Suleiman the Magnificent tomb discovered in Hungarian town

Suleiman the Magnificent tomb discovered in Hungarian town

PanARMENIAN.Net - The recent discovery of the tomb of Suleiman the Magnificent, considered the greatest Ottoman ruler, has raised hopes of a tourism boom in one of Hungary's most impoverished areas, AFP reports.

From hammam baths and crumbling minarets to battle site memorials and ruins of mosques, traces of the country's 150-year-long stretch (1541-1699) in the Ottoman Empire are not hard to find in Hungary.

But many Hungarians see them as relics of a dark period during which the country's flourishing renaissance era was extinguished.

As a result, few of the Ottoman monuments have so far been promoted by the Hungarian authorities.

Suleiman's case could change that, however.

Experts confirmed in July that excavations begun two years ago in the struggling town of Szigetvar, close to the Croatian border, had revealed the tomb of the 16th-century ruler.

Suleiman died aged 71 on September 7, 1566, during an epic battle with the mainly Croatian defenders of Szigetvar castle that depleted his forces hoping to quickly advance on Vienna, the capital of the Habsburg Empire.
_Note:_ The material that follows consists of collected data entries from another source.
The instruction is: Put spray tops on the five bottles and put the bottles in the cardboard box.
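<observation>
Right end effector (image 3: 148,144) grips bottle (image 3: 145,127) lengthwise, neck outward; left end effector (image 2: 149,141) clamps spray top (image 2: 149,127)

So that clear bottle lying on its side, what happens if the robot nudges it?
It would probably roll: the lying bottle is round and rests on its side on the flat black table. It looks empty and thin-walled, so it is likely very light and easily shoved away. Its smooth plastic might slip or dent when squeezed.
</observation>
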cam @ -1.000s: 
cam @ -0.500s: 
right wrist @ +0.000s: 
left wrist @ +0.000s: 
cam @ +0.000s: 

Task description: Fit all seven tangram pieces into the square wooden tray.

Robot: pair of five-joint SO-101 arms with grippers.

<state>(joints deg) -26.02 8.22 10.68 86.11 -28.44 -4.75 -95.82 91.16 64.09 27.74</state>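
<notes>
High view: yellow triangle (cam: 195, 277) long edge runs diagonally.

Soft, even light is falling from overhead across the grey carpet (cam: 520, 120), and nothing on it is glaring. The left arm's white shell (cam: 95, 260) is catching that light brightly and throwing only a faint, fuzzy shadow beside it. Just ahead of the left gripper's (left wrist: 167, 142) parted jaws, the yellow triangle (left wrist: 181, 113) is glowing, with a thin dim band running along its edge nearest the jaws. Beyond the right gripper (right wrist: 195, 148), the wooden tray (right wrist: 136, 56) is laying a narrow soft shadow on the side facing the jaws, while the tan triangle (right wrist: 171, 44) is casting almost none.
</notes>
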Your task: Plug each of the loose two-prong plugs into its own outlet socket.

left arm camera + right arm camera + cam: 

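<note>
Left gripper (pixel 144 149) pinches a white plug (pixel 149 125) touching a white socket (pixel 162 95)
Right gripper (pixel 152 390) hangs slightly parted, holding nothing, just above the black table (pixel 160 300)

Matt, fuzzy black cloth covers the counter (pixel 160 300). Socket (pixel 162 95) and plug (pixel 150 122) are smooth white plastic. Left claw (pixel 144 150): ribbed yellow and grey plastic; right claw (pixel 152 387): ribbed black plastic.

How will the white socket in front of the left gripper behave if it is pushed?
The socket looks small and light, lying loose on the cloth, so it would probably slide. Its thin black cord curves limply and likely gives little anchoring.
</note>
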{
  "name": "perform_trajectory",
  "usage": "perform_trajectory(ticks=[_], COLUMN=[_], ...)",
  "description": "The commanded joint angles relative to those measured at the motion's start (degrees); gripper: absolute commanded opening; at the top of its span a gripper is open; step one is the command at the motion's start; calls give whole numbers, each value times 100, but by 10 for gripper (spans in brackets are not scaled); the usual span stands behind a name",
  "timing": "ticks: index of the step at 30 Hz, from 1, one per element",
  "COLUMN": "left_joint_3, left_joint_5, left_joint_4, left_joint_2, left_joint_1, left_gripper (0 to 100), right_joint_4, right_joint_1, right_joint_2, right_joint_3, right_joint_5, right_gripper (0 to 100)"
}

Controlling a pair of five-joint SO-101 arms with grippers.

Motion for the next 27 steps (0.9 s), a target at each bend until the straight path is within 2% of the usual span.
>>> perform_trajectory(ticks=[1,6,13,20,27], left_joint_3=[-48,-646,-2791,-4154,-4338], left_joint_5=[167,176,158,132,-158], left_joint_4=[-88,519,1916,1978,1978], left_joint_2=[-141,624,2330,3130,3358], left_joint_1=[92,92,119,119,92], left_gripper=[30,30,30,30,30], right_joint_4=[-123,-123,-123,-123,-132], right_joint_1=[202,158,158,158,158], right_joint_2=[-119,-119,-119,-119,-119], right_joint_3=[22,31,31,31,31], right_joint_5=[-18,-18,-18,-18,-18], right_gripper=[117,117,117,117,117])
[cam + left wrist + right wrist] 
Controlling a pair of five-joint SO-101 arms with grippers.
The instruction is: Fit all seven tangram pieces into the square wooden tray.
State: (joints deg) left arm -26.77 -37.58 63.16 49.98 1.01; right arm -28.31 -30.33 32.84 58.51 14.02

On Wednesday, September 7 senior government officials from Hungary, Croatia and Turkey joined thousands of visitors to Szigetvar to commemorate the 450th anniversary of the siege.

"This town is dying, young people are leaving or have already left for Germany or London, but Suleiman can bring in jobs, income, and tourists," said Norbert Pap, head of the team of researchers whose excavations uncovered the tomb.

"Szigetvar may be on the periphery now, but 450 years ago it was on the main street of European history," Pap, a geographer and historian at nearby Pecs university, told AFP.